Abridge is on the lookout for a passionate and skilled Machine Learning Systems Engineer (Staff/Senior) to join our innovative team in San Francisco. Since our founding in 2018, we’ve been dedicated to revolutionizing healthcare with our AI-powered platform, which enhances medical conversations and streamlines clinical documentation. As a key player in this mission, you’ll be responsible for architecting, designing, and implementing robust ML software systems that are crucial for scaling and deploying our AI models. You will collaborate closely with talented ML researchers and engineers, ensuring seamless integration of models into our systems while fostering a culture of continuous improvement and excellence. Your experience will be invaluable in optimizing our infrastructure to handle increasing traffic demands and support real-time applications. If you love pushing the boundaries of technology while making a real impact in healthcare, this role at Abridge might just be your perfect fit. With a competitive salary ranging from $200,000 to $265,000 and a whole suite of benefits including equity, flexible PTO, and a supportive team culture, you'll not only thrive professionally but personally as well. Dive into a role where your expertise will help us empower patients and clinicians alike, making healthcare more understandable and efficient. Join us, and let’s drive the future of health together!
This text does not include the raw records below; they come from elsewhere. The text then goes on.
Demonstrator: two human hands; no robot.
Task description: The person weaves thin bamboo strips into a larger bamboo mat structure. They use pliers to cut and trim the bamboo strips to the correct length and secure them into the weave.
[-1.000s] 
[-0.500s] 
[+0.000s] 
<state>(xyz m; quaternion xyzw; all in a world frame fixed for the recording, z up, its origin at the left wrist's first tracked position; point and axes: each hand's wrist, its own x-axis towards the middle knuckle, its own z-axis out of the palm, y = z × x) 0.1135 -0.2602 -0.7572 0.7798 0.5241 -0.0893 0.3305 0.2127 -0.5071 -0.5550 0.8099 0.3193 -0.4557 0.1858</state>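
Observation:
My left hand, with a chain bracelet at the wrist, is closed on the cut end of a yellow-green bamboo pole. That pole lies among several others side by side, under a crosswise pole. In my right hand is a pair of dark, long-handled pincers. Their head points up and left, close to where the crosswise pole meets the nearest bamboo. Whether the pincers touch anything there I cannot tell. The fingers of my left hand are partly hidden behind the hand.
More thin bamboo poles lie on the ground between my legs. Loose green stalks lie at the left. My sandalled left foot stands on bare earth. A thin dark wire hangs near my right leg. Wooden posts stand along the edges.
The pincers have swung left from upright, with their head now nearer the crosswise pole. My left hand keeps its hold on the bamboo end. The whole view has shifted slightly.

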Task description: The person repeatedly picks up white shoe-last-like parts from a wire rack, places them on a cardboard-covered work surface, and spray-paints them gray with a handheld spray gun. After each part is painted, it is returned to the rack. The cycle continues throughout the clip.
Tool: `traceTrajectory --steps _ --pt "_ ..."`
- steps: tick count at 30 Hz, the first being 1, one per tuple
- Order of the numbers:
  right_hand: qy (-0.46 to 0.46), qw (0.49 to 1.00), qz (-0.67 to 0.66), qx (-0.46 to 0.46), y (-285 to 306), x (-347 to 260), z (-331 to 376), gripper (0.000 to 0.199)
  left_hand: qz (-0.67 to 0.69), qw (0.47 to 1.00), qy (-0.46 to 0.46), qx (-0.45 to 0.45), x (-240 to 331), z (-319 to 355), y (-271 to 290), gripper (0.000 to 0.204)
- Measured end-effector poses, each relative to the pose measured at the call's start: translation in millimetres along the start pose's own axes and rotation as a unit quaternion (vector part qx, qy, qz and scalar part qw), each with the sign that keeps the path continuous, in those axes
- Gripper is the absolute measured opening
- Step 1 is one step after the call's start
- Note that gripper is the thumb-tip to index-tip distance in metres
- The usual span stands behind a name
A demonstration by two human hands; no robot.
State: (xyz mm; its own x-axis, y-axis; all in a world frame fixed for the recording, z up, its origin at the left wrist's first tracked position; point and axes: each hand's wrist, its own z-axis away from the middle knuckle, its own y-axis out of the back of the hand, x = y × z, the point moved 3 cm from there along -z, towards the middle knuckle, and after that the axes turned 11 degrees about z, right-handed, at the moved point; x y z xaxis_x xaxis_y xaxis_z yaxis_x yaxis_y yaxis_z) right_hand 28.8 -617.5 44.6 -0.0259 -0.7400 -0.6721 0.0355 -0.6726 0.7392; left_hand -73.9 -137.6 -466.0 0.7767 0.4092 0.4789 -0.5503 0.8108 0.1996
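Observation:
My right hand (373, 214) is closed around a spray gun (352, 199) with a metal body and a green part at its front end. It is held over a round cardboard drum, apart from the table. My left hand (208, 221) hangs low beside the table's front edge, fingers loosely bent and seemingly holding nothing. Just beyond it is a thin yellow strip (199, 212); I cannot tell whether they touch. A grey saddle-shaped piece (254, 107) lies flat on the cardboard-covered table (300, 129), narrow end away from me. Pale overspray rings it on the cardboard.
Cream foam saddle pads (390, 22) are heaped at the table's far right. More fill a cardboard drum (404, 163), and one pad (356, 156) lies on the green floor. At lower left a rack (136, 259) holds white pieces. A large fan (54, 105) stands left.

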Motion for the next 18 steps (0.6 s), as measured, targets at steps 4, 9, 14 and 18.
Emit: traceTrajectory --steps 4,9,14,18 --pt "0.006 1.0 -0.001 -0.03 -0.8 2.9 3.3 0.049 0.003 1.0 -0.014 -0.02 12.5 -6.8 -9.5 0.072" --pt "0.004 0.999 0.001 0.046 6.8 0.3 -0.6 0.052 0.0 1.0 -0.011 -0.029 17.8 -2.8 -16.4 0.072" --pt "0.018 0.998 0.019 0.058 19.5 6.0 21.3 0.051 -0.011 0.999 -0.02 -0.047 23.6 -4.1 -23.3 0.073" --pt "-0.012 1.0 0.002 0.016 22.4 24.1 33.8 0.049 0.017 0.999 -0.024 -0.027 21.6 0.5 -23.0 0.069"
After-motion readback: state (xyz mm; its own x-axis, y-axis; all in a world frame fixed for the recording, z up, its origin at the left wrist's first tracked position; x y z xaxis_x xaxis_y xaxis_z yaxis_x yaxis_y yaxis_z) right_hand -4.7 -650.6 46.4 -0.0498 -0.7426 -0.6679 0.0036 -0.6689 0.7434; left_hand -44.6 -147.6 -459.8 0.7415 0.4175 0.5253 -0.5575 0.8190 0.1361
Frequently Asked Questions (FAQs) for Machine Learning Systems Engineer (Staff/Senior) Role at Abridge
What are the main responsibilities of a Machine Learning Systems Engineer at Abridge?

The primary responsibilities of a Machine Learning Systems Engineer at Abridge encompass architecting and implementing software systems for deploying and managing machine learning models effectively. This role involves collaborating with cross-functional teams to ensure seamless integration of models that support our AI-powered healthcare platform. Additionally, engineers will optimize infrastructure for high availability and scalability, troubleshot production issues, and maintain the performance of ML systems.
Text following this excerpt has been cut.